论文标题
场景图生成的高度关系学习网络
Hyper-relationship Learning Network for Scene Graph Generation
论文作者
论文摘要
从图像中生成信息性的场景图需要从各种图组件(即对象和关系)中集成和推理。但是,当前场景的生成(SGG)方法,包括无偏的SGG方法,仍然难以预测信息性关系,因为缺乏1)高级推断,例如关系和关系之间的传递推断和2)有效的机制,这些机制可以结合图形组件的所有相互作用。为了解决上述问题,我们为SGG设计了一个称为HLN的高度关系学习网络。具体而言,提出的HLN源于超图和两个图形注意网络(GAT)旨在推断关系:1)对象关联gat或gat探索对象与关系之间的相互作用,以及2)超级关系gat或hr-gat以整合超级差异的转换性关系,即在三个对象之间集成了三个对象之间的传递性关系。结果,HLN通过从对象相互作用,关系相互作用以及超相关性的传递推理中整合和推理来显着提高场景图生成的性能。

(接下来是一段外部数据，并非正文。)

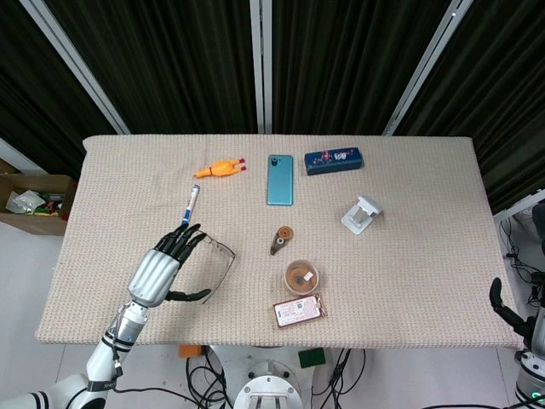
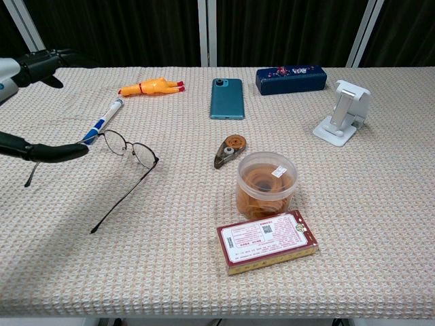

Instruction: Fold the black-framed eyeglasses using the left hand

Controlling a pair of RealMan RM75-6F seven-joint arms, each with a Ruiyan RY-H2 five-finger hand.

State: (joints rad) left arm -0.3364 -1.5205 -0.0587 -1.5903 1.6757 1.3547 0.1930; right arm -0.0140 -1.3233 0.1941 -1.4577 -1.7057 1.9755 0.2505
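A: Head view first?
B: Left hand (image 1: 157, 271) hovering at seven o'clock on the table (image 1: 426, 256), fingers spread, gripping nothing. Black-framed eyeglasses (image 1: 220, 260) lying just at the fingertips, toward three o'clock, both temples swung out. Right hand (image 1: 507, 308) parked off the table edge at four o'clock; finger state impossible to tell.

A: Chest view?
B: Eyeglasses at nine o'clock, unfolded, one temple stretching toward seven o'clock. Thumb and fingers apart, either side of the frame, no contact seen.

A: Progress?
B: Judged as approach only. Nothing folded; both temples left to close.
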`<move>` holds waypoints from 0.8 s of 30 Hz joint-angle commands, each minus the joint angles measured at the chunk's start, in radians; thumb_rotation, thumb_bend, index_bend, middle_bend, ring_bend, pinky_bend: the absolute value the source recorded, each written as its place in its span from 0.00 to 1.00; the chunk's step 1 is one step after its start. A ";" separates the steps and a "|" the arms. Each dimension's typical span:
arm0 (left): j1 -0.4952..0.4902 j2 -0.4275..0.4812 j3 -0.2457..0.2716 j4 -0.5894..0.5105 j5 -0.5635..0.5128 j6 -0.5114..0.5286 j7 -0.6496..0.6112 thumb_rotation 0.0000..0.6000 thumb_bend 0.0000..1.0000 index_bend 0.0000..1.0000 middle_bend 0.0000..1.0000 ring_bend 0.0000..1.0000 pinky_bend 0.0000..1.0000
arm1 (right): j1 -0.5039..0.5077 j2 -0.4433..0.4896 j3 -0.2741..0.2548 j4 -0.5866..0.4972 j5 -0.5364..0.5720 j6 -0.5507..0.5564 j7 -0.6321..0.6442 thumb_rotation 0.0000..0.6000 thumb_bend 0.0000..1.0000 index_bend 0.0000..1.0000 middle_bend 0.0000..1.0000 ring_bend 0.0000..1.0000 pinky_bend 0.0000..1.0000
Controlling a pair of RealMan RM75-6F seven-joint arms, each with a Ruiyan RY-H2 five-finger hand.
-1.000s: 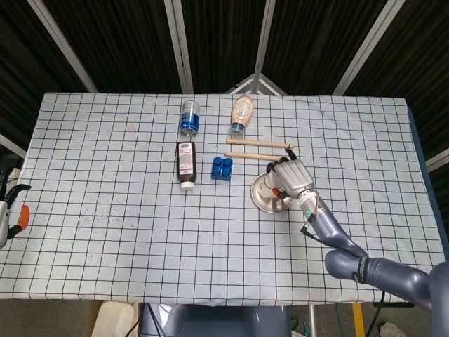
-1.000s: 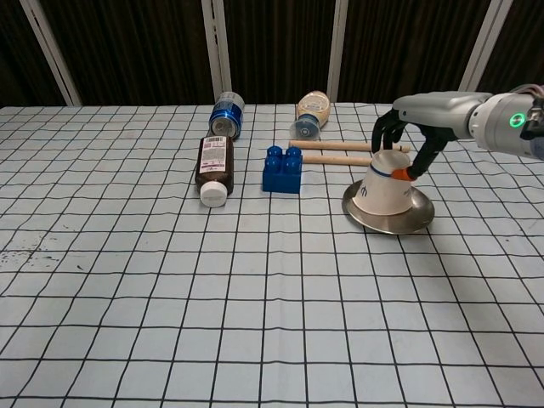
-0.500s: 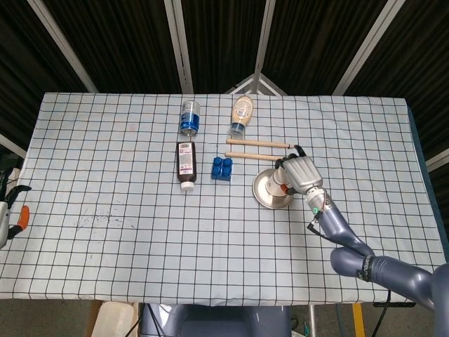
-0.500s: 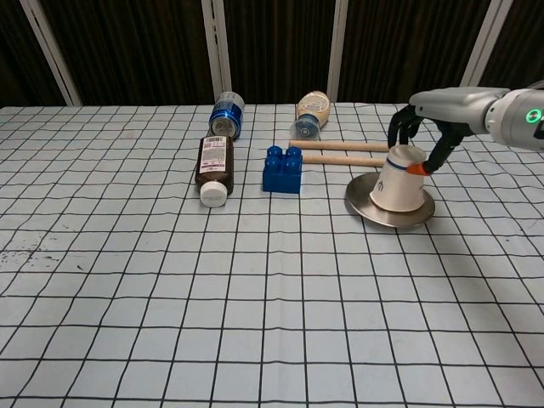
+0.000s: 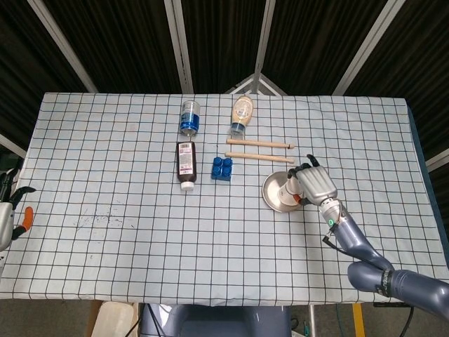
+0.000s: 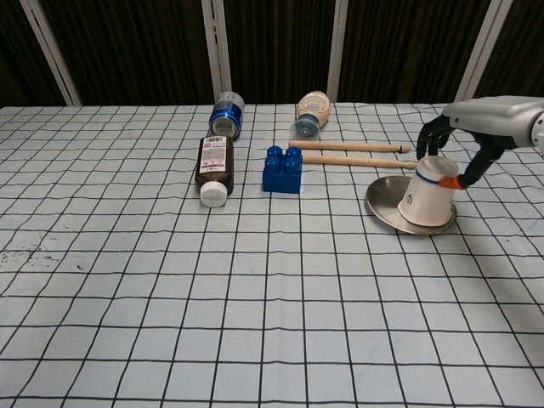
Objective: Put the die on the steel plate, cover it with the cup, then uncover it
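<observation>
A white paper cup stands upside down, slightly tilted, on the steel plate, right of the table's middle. My right hand grips the cup's upper end from above, fingers around it and an orange-tipped thumb on its right side. In the head view the same hand covers most of the cup on the plate. The die is hidden from both views. My left hand hangs at the table's far left edge, fingers apart and holding nothing.
A blue toy brick lies left of the plate, with two wooden dowels just behind it. A brown bottle, a blue-capped bottle and a tan bottle lie further back.
My right hand has slid to the right with the cup in its grip, and the steel plate has moved right along with it, away from the blue brick. The left hand is still.
</observation>
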 commanded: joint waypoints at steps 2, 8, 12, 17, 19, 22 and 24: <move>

我们在最受欢迎的SGG数据集(即视觉基因组数据集)上评估了HLN,实验结果证明了它比最近最新方法的优越性。例如,拟议的HLN将每个关系的召回率从11.3 \%提高到13.1 \%,并将每个图像的召回率从19.8 \%\%降低到34.9 \%。我们将在GitHub上发布源代码和预估计的模型。

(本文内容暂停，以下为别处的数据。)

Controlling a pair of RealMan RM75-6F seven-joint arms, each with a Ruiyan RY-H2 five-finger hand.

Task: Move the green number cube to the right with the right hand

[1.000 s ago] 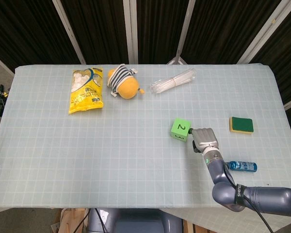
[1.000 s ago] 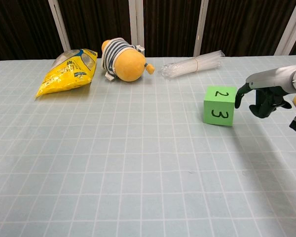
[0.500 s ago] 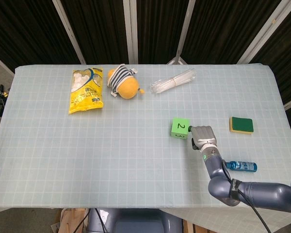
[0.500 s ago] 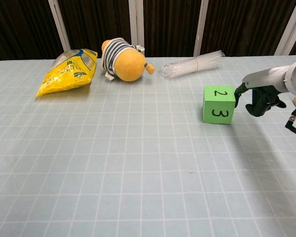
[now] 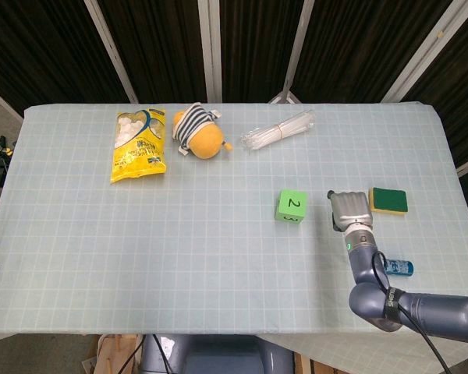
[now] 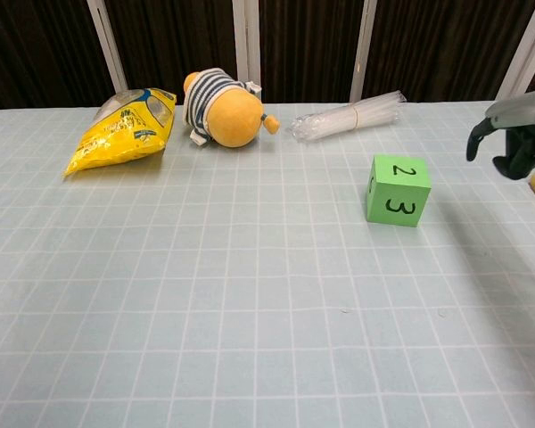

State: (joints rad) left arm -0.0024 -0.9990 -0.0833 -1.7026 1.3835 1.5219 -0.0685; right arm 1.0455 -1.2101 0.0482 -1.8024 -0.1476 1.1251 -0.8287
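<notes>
The right hand (image 5: 349, 210) hovers above the table (image 5: 218, 257), fingers (image 6: 478, 140) curled downward w/ nothing between them, so released from any object. The green number cube (image 5: 292, 206) stands well apart from the fingertips, on their far side away from the sponge (image 5: 388, 199), which lies just beside the hand. The left hand is not in view.

To do the step well, I judge the fingers must reach over the cube and close on two opposite faces, thumb on the near face, w/o tipping it. Lift only a little, then carry it.

Room: between cube and sponge the cloth is free, approx. enough for the cube. The blue bottle (image 5: 398, 268) lies near the forearm, toward the front edge, so the elbow should not swing down. The table's right edge is beyond the sponge; do not go so far.
</notes>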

Generating informative scene graphs from images requires integrating and reasoning from various graph components, i.e., objects and relationships. However, current scene graph generation (SGG) methods, including the unbiased SGG methods, still struggle to predict informative relationships due to the lack of 1) high-level inference such as transitive inference between relationships and 2) efficient mechanisms that can incorporate all interactions of graph components. To address the issues mentioned above, we devise a hyper-relationship learning network, termed HLN, for SGG. Specifically, the proposed HLN stems from hypergraphs and two graph attention networks (GATs) are designed to infer relationships: 1) the object-relationship GAT or OR-GAT to explore interactions between objects and relationships, and 2) the hyper-relationship GAT or HR-GAT to integrate transitive inference of hyper-relationships, i.e., the sequential relationships between three objects for transitive reasoning. As a result, HLN significantly improves the performance of scene graph generation by integrating and reasoning from object interactions, relationship interactions, and transitive inference of hyper-relationships. We evaluate HLN on the most popular SGG dataset, i.e., the Visual Genome dataset, and the experimental results demonstrate its great superiority over recent state-of-the-art methods. For example, the proposed HLN improves the recall per relationship from 11.3\% to 13.1\%, and maintains the recall per image from 19.8\% to 34.9\%. We will release the source code and pretrained models on GitHub.